__Task requirements__. Each line in the data must be reproduced as written, except for any picture.
══ Data for review
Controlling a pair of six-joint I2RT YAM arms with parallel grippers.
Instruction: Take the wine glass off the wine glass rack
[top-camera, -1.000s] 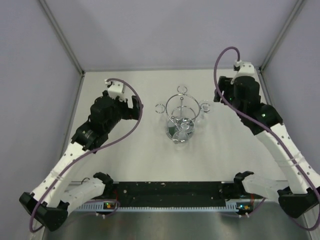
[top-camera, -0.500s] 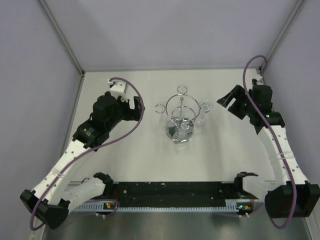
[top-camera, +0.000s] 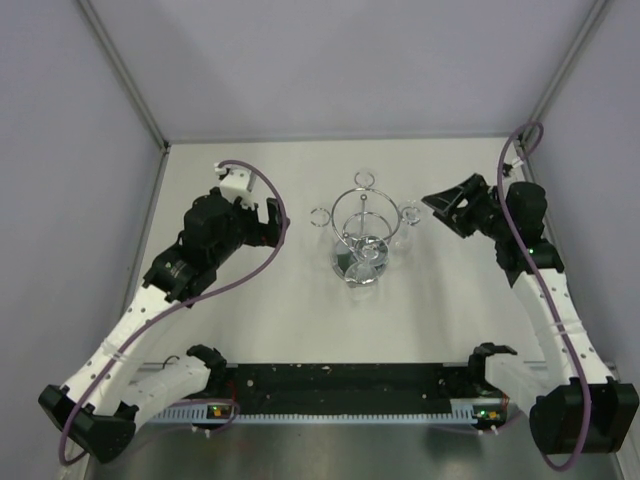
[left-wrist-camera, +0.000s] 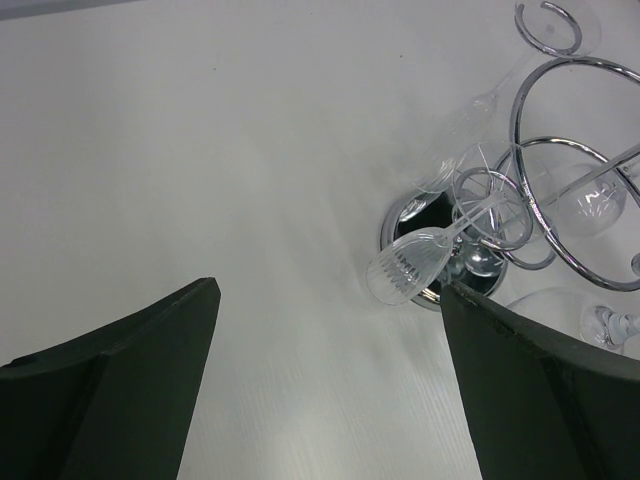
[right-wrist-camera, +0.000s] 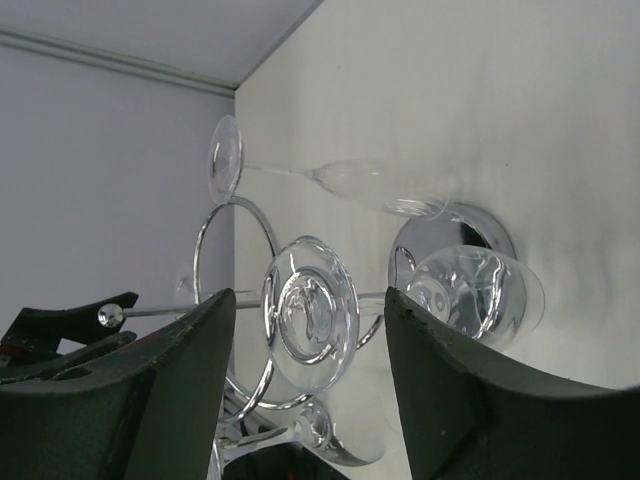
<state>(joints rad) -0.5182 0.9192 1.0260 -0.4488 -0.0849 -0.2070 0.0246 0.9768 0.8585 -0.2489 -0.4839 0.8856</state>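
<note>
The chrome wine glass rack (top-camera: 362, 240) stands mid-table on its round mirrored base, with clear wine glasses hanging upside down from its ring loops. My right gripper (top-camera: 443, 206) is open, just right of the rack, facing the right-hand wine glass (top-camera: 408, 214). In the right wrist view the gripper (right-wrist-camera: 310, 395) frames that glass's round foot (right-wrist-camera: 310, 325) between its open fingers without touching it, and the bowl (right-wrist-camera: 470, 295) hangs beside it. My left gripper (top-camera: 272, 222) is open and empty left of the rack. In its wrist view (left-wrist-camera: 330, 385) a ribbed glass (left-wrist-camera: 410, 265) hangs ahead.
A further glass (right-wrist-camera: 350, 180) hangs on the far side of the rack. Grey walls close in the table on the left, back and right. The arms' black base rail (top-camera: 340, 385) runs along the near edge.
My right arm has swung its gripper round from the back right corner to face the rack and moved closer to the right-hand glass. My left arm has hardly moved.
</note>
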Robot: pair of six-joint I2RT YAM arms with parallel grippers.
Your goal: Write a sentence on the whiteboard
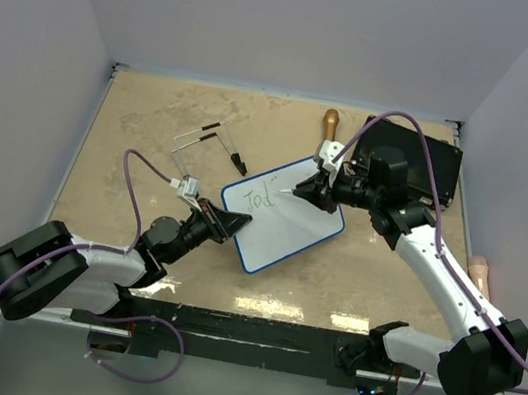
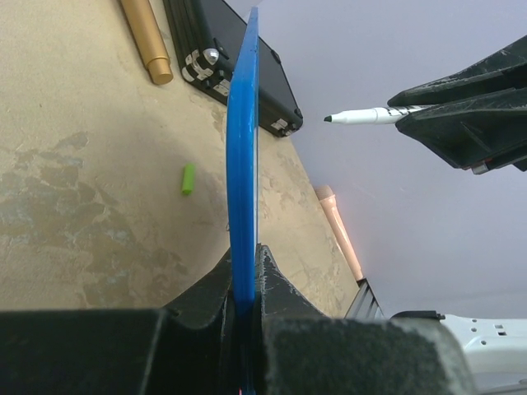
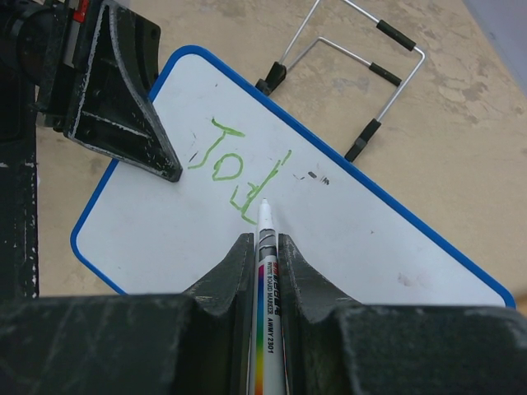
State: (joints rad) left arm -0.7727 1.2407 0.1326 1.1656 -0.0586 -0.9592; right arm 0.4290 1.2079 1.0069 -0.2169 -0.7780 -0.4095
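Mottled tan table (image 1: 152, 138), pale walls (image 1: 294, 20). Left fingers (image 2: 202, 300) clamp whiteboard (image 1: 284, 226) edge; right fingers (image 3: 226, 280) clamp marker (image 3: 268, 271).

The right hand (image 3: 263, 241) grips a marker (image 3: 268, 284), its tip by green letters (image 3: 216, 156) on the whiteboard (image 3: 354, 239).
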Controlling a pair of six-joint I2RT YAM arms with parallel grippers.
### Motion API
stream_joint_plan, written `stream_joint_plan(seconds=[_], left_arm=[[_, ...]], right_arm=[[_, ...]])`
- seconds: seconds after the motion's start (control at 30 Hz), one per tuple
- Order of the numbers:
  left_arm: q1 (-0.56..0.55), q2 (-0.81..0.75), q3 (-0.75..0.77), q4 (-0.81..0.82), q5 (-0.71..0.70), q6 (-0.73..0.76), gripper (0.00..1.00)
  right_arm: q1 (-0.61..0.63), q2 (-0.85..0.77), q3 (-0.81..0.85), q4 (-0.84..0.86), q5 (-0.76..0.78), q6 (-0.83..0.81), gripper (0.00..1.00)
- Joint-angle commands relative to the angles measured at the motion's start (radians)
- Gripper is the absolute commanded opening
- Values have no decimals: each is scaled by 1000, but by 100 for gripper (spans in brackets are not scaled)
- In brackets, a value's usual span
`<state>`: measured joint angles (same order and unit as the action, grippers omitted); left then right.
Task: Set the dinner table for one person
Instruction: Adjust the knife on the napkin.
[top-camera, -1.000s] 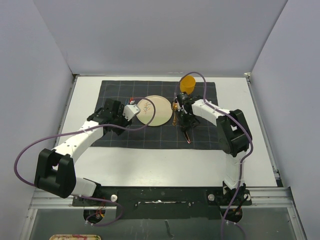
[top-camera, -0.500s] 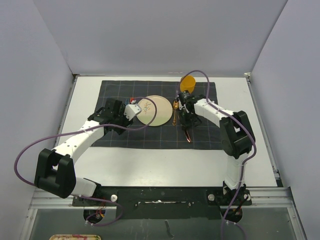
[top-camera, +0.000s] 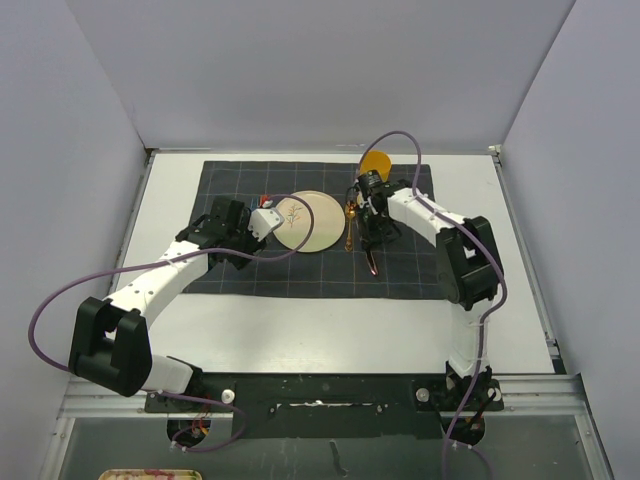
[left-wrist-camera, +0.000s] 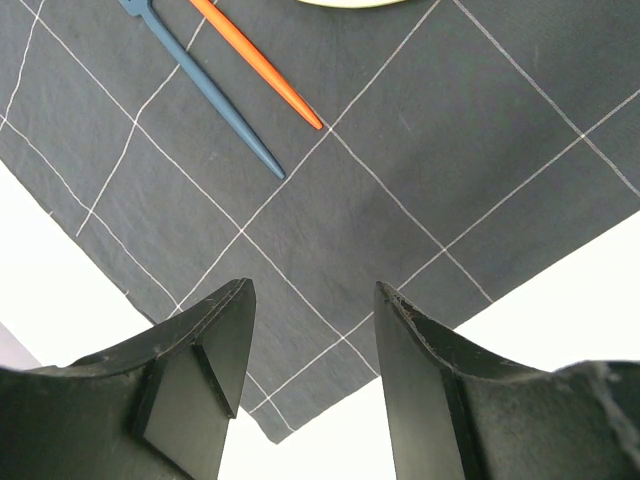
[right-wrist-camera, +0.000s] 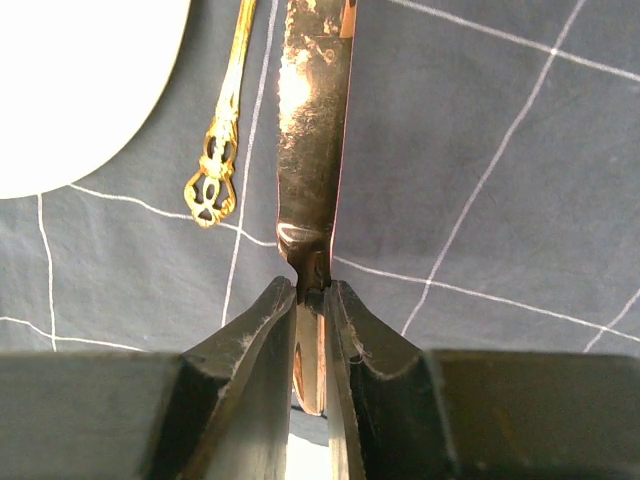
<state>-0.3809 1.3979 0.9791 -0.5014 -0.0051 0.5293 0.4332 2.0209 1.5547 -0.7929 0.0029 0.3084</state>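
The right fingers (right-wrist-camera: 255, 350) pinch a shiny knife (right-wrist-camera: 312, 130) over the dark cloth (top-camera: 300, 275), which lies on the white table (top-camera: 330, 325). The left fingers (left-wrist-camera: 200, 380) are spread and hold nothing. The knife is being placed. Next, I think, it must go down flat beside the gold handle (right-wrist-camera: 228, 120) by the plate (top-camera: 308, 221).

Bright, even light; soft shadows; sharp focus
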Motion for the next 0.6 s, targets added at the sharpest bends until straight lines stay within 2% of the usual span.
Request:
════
__Your solution__.
Controlling a pair of six-joint I2RT YAM arms with parallel grippers.
Instruction: Take the wine glass off the wine glass rack
[top-camera, -1.000s] 
[top-camera, -0.500s] 
[top-camera, +0.000s] 
[left-wrist-camera, +0.000s] 
[right-wrist-camera, +0.000s] 
<state>(joints rad) -0.5182 0.9192 1.0260 -0.4488 -0.0849 -0.2070 0.0246 0.9768 0.8585 -0.2489 -0.4839 0.8856</state>
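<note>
The chrome wine glass rack (top-camera: 362, 240) stands mid-table on its round mirrored base, with clear wine glasses hanging upside down from its ring loops. My right gripper (top-camera: 443, 206) is open, just right of the rack, facing the right-hand wine glass (top-camera: 408, 214). In the right wrist view the gripper (right-wrist-camera: 310, 395) frames that glass's round foot (right-wrist-camera: 310, 325) between its open fingers without touching it, and the bowl (right-wrist-camera: 470, 295) hangs beside it. My left gripper (top-camera: 272, 222) is open and empty left of the rack. In its wrist view (left-wrist-camera: 330, 385) a ribbed glass (left-wrist-camera: 410, 265) hangs ahead.
A further glass (right-wrist-camera: 350, 180) hangs on the far side of the rack. Grey walls close in the table on the left, back and right. The arms' black base rail (top-camera: 340, 385) runs along the near edge.
My right arm has swung its gripper round from the back right corner to face the rack and moved closer to the right-hand glass. My left arm has hardly moved.
</note>
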Robot: pair of six-joint I2RT YAM arms with parallel grippers.
Your goal: Write a sentence on the whiteboard
State: (joints rad) left arm -0.7727 1.2407 0.1326 1.1656 -0.0586 -0.9592; right arm 0.4290 1.2079 1.0069 -0.2169 -0.7780 -0.4095
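Mottled tan table (image 1: 152, 138), pale walls (image 1: 294, 20). Left fingers (image 2: 202, 300) clamp whiteboard (image 1: 284, 226) edge; right fingers (image 3: 226, 280) clamp marker (image 3: 268, 271).

The right hand (image 3: 263, 241) grips a marker (image 3: 268, 284), its tip by green letters (image 3: 216, 156) on the whiteboard (image 3: 354, 239).
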Controlling a pair of six-joint I2RT YAM arms with parallel grippers.
### Motion API
stream_joint_plan, written `stream_joint_plan(seconds=[_], left_arm=[[_, ...]], right_arm=[[_, ...]])`
- seconds: seconds after the motion's start (control at 30 Hz), one per tuple
- Order of the numbers:
  left_arm: q1 (-0.56..0.55), q2 (-0.81..0.75), q3 (-0.75..0.77), q4 (-0.81..0.82), q5 (-0.71..0.70), q6 (-0.73..0.76), gripper (0.00..1.00)
  right_arm: q1 (-0.61..0.63), q2 (-0.85..0.77), q3 (-0.81..0.85), q4 (-0.84..0.86), q5 (-0.76..0.78), q6 (-0.83..0.81), gripper (0.00..1.00)
- Joint-angle commands relative to the angles measured at the motion's start (radians)
- Gripper is the absolute commanded opening
- Values have no decimals: each is scaled by 1000, but by 100 for gripper (spans in brackets are not scaled)
- In brackets, a value's usual span
`<state>`: measured joint angles (same order and unit as the action, grippers omitted); left then right.
Task: Set the dinner table for one person
Instruction: Adjust the knife on the napkin.
[top-camera, -1.000s] 
[top-camera, -0.500s] 
[top-camera, +0.000s] 
[left-wrist-camera, +0.000s] 
[right-wrist-camera, +0.000s] 
<state>-0.3809 1.3979 0.9791 -0.5014 -0.0051 0.5293 0.4332 2.0209 1.5547 -0.7929 0.0029 0.3084</state>
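The right fingers (right-wrist-camera: 255, 350) pinch a shiny knife (right-wrist-camera: 312, 130) over the dark cloth (top-camera: 300, 275), which lies on the white table (top-camera: 330, 325). The left fingers (left-wrist-camera: 200, 380) are spread and hold nothing. The knife is being placed. Next, I think, it must go down flat beside the gold handle (right-wrist-camera: 228, 120) by the plate (top-camera: 308, 221).

Bright, even light; soft shadows; sharp focus
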Motion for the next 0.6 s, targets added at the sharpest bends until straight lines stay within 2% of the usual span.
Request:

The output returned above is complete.